Korea doled out more than $1.74 billion in official development assistance in 2013, up about 9.2 percent from a year before, as the world’s 16th largest donor country, the Prime Minister’s Secretariat said Wednesday.
Seoul spent $1.3 billion in bilateral aid, consisting of $800 million in grants and $500 million in low-interest loans, and $450 million in multilateral projects run by international organizations.
Despite the increase, the sum represents a paltry 0.13 percent of gross national income, far lower than the 0.3 percent average of the 28 member countries of the Organization for Economic Cooperation and Development’s Development Assistance Committee, a club of the world’s major patrons of poor countries.

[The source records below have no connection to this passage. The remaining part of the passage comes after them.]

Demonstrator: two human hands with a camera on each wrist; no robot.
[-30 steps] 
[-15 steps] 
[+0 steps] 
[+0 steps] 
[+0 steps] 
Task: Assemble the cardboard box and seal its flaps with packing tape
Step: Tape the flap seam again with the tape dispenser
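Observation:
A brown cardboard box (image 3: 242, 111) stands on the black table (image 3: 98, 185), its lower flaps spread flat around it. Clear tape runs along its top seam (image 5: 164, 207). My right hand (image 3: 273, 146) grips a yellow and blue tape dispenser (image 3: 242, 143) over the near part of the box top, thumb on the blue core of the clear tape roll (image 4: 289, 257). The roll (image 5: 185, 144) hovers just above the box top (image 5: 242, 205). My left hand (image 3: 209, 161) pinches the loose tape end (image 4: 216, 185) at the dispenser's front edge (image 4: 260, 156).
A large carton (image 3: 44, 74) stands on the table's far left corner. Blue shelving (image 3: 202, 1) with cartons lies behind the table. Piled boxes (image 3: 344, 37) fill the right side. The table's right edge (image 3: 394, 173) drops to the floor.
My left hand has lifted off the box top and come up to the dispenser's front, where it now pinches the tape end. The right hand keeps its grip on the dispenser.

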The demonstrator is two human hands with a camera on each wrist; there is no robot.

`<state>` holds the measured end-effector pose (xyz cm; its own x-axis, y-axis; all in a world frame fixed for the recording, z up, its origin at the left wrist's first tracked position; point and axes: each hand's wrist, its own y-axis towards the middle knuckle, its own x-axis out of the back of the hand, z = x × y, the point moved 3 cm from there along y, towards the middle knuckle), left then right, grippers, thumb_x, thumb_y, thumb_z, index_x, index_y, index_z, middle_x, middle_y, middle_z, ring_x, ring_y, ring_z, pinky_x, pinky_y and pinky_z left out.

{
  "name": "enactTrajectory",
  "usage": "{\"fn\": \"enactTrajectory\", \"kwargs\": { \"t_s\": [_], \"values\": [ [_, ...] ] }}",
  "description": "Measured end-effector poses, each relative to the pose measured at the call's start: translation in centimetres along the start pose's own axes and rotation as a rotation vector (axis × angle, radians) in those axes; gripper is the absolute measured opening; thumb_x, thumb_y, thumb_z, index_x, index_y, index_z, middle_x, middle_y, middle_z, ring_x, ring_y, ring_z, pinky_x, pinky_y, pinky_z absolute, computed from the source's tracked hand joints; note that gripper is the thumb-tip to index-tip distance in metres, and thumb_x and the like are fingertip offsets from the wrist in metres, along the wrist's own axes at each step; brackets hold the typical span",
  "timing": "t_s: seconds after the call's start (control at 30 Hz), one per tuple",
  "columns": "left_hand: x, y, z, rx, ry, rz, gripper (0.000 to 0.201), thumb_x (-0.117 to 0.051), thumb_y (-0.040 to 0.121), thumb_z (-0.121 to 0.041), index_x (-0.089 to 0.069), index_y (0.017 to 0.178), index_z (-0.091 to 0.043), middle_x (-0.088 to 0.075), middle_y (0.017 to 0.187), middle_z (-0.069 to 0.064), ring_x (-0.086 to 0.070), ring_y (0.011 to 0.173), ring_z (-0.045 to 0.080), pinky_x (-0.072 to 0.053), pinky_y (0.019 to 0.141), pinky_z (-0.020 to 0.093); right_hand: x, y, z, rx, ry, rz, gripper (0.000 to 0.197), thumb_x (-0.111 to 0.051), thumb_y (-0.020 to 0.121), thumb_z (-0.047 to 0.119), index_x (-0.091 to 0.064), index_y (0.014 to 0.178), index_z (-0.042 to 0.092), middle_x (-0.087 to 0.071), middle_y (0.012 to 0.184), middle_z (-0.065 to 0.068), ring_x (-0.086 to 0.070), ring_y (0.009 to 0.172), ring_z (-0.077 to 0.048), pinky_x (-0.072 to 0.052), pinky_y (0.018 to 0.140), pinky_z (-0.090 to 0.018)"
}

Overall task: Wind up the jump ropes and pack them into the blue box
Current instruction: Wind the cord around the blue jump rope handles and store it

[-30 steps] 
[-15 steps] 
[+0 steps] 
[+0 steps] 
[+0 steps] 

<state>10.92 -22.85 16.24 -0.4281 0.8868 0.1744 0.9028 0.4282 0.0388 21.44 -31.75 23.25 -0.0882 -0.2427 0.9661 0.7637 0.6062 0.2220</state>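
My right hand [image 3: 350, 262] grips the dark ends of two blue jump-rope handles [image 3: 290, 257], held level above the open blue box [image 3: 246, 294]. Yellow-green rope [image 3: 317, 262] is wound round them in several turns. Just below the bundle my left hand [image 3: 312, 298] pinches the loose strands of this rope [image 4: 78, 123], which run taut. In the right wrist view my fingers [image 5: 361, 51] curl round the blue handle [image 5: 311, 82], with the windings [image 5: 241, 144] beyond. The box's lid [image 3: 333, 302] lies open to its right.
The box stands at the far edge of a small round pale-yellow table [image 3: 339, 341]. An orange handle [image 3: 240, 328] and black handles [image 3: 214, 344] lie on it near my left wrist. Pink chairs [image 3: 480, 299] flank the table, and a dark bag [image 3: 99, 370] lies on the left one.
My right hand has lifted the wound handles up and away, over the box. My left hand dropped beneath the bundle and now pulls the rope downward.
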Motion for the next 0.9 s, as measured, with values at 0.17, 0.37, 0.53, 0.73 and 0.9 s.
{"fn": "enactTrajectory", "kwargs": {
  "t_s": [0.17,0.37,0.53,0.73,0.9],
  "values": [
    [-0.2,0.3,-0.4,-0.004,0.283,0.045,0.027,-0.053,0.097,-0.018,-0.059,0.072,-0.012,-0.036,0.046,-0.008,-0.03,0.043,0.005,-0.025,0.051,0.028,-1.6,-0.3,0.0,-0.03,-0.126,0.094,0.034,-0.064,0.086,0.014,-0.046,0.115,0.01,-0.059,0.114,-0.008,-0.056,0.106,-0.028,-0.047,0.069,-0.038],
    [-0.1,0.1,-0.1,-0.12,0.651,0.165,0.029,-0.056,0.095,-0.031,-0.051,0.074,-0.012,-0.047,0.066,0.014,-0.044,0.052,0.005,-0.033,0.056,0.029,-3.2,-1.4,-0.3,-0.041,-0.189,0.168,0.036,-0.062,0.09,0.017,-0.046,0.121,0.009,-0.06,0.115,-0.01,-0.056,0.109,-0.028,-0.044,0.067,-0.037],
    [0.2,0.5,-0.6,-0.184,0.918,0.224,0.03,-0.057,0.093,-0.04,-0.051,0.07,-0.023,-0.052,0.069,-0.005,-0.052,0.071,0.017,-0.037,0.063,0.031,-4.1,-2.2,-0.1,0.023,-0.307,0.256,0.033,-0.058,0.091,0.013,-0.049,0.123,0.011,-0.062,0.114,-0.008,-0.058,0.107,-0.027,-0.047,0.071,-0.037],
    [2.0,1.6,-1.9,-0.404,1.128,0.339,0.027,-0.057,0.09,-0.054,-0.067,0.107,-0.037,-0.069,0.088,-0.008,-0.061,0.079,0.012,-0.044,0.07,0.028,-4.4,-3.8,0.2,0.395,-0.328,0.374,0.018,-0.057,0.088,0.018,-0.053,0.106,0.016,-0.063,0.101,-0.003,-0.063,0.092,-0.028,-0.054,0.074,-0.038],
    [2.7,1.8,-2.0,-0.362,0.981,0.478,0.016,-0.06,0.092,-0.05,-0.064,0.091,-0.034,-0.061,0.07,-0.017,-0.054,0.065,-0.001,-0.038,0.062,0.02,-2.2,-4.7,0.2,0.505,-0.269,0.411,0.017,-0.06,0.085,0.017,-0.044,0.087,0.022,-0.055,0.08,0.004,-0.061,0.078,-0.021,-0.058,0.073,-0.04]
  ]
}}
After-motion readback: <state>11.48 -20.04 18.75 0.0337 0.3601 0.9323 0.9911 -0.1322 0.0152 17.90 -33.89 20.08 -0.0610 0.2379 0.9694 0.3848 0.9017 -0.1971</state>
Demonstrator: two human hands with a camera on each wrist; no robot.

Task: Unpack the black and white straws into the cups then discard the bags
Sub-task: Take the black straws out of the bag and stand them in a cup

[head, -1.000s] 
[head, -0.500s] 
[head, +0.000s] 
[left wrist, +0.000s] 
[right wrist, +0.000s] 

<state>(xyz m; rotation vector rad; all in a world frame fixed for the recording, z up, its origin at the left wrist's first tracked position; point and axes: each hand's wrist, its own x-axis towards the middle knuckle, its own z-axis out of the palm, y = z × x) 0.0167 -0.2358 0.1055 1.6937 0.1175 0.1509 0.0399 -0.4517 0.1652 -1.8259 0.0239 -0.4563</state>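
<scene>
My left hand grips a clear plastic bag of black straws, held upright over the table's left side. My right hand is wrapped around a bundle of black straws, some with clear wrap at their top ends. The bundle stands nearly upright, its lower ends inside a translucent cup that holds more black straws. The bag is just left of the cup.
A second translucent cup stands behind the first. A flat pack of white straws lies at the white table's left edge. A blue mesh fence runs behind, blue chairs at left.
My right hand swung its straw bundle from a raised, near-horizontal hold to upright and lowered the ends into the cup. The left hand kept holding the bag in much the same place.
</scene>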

“We maintained our policy of expanding ODA, whereas a sizeable number of countries were scaling down amid the global economic downturn and their resulting financial difficulties,” the secretariat said in a statement.
“We will make consistent efforts to increase our assistance and its effect.”
By region, nearly 56 percent of bilateral support went to Asia, followed by Africa with 21.3 percent, Latin America with 7.4 percent and the Middle East with 3.1 percent.
The disbursements chiefly funded transportation, logistics and other infrastructure construction, as well as education and health programs in developing countries.
The Paris-based group said its collective aid hit a record high of $134.8 billion last year, though Europe’s commitments remained sluggish in the face of economic doldrums.
Of the 28 members, 17 raised contributions, while 11 trimmed down.
The U.S. was the biggest ODA provider, giving more than $31.5 billion alone last year. The U.K. came second with $17.9 billion, followed by Germany with $14.1 billion, Japan with $11.8 billion and France with $11.4 billion.
Seoul joined the DAC in 2010, marking its ascent from a major aid recipient to the world’s 16th biggest donor in a few decades.
But specialists and relief workers have been calling for greater commitment, a larger skilled workforce and long-term strategies focusing on grants rather than loans, while expressing concern over persistent tension between the responsible state agencies and their conflicting plans.
The government recently revised down its 2015 target of hiking the ODA-to-GNI ratio to 0.25 percent to 0.2 percent, blaming snowballing welfare outlays and shriveling tax revenues.